Using the vocabulary that your stakeholders are using and having empathy helps you look at your solution from their point of view and explain it to them. I know this sounds abstract but most of the time, you can see from people’s faces when they’re confused about what you’re saying, so you’ll know to explain something differently. Tip: Make sure that they know you are open to all questions and you want them to understand everything. A good trick I learned was to ask “What questions do you have?” instead of “Do you have any questions?”.
Have visuals to get your message across.
This can be anything from small PowerPoint animations to graphs and charts.
I don’t mean negotiating for a higher price or more hours to work on a certain project but simply negotiating the expectations of your stakeholders. Data science and machine learning or AI whatever you wanna call it is really popular and well known currently but still people don’t really know what to expect one day hear these phrases. Unfortunately, many people tend to think that some sort of magic will happen and older solutions will be solved in exactly the way that they needed to be solved and more. As a data scientist, you should make sure that you communicate the capabilities of your solution to the client and make sure that they do not expect a perfect solution to their problem.
Tip: Do not assume that your client knows what data science is and what it’s not. You can give them examples of the projects that you did, how they worked or even give them a small presentation of how machine learning systems/data-driven solutions work. After the exploration stage, I tend to go back to my clients present them my understanding of the problem and also a preliminary description of the solution. this helps me to make sure that we’re all on the same page.
I learned that one of the key skills you need is the ability to listen. What your client is asking you to do might sound silly or impossible but when you listen carefully, you might realise that even though they are putting it in the most complex way possible, what they need is as simple as 3 lines of code.

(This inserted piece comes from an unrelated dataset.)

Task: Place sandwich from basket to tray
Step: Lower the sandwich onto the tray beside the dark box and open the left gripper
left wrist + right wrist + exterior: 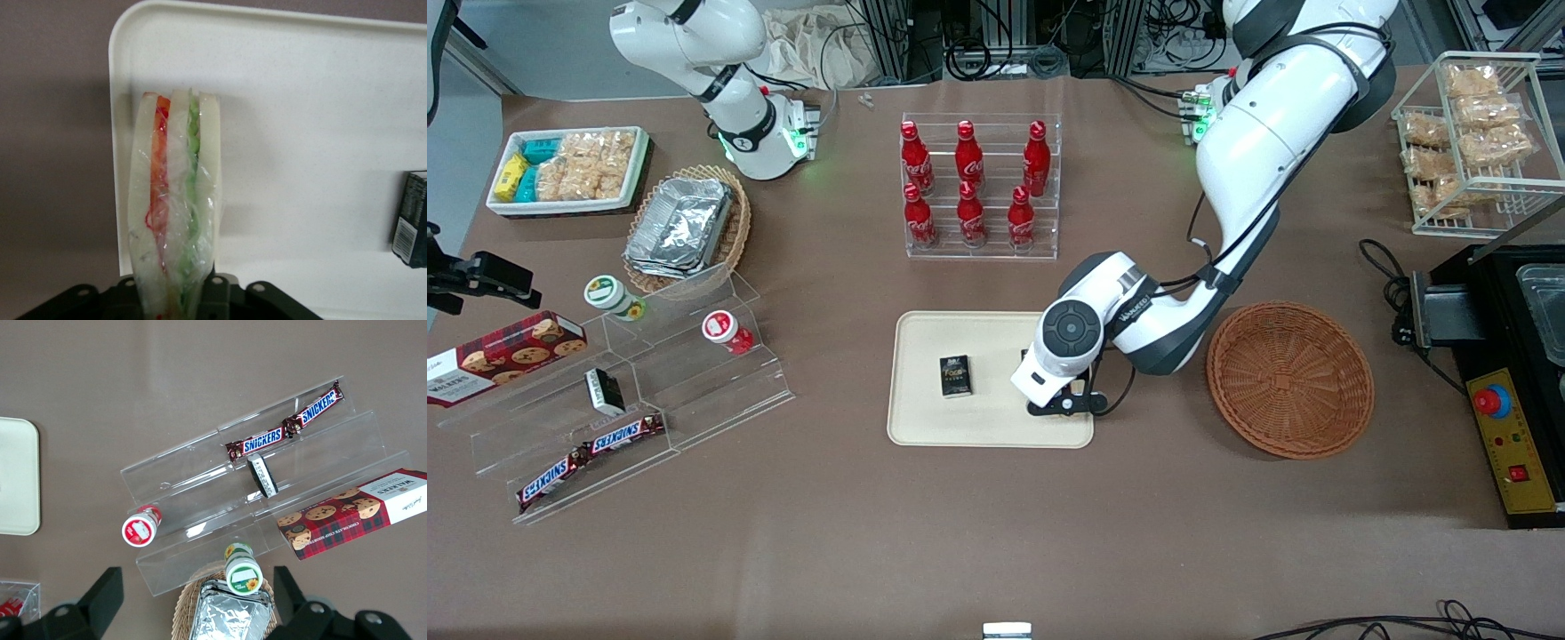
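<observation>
Between the jaws of the gripper (pixel 179 293), the sandwich (pixel 175 207) is clamped, held over the tray (pixel 320 120) corner. If released here, it may be tipped over the rim onto the desk (pixel 53 167).

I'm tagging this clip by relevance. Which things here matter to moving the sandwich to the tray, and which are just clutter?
Part of the job:
sandwich, held by the gripper above the tray
tray
basket, now holding nothing

Just lying about:
small black box on the tray
cola bottles
Snickers bars
</observation>
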You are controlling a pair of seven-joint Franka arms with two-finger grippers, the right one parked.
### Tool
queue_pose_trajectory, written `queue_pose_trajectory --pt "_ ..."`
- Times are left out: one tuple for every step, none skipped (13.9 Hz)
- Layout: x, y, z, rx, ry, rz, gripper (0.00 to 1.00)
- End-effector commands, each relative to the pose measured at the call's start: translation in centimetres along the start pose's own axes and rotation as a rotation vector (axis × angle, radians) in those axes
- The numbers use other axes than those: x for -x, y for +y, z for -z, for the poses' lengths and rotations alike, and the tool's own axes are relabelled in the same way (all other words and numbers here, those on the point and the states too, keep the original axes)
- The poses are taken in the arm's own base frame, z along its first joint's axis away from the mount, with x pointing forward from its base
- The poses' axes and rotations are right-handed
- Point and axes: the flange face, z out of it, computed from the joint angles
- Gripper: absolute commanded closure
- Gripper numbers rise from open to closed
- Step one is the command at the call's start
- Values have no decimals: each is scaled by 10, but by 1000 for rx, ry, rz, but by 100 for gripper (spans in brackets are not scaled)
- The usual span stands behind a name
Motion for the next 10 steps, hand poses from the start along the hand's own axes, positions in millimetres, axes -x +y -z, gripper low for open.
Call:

Try not to discard anything out of hand and give what you’re hearing some thought.
Be open to receiving help. Once you start working professionally, it is really easy to think that you need to have all the answers. You might feel pressure to act like you know what you’re doing at all times. When you feel that way, remember that no one feels 100% confident in their skills. And if they are, it’s not a great sign anyway. Being vulnerable in this context keeps you open to learning opportunities. Bounce your idea off your colleague, ask for your supervisor’s opinion when you get stuck. You’ll be surprised how many things you learn and how fast when you let people help you instead of struggling with it yourself for days.
These are the 5 key soft skills, I think, a data scientist should work towards improving. They cover some of the common areas I’ve observed to be neglected by new data scientists. Of course, it is only human to not be perfect, especially when you’re new but keeping your clear-communication, presentation, negotiation, open-mindedness and vulnerability qualities in mind on your day-to-day journey will help you get better at them with every passing day.
On the flip side, if you think you are really good at any of these areas, make sure to make it known when you’re applying to jobs. Give examples of times you dealt with a hard customer, how you solved it or tell them about the really complex project you manage to simplify for your team. Soft skills matter, so if you have them—particularly if you don’t have many hard skills—highlight them.
I wish you luck and patience at dealing with your stakeholders in your data science career. You’re probably going to need it.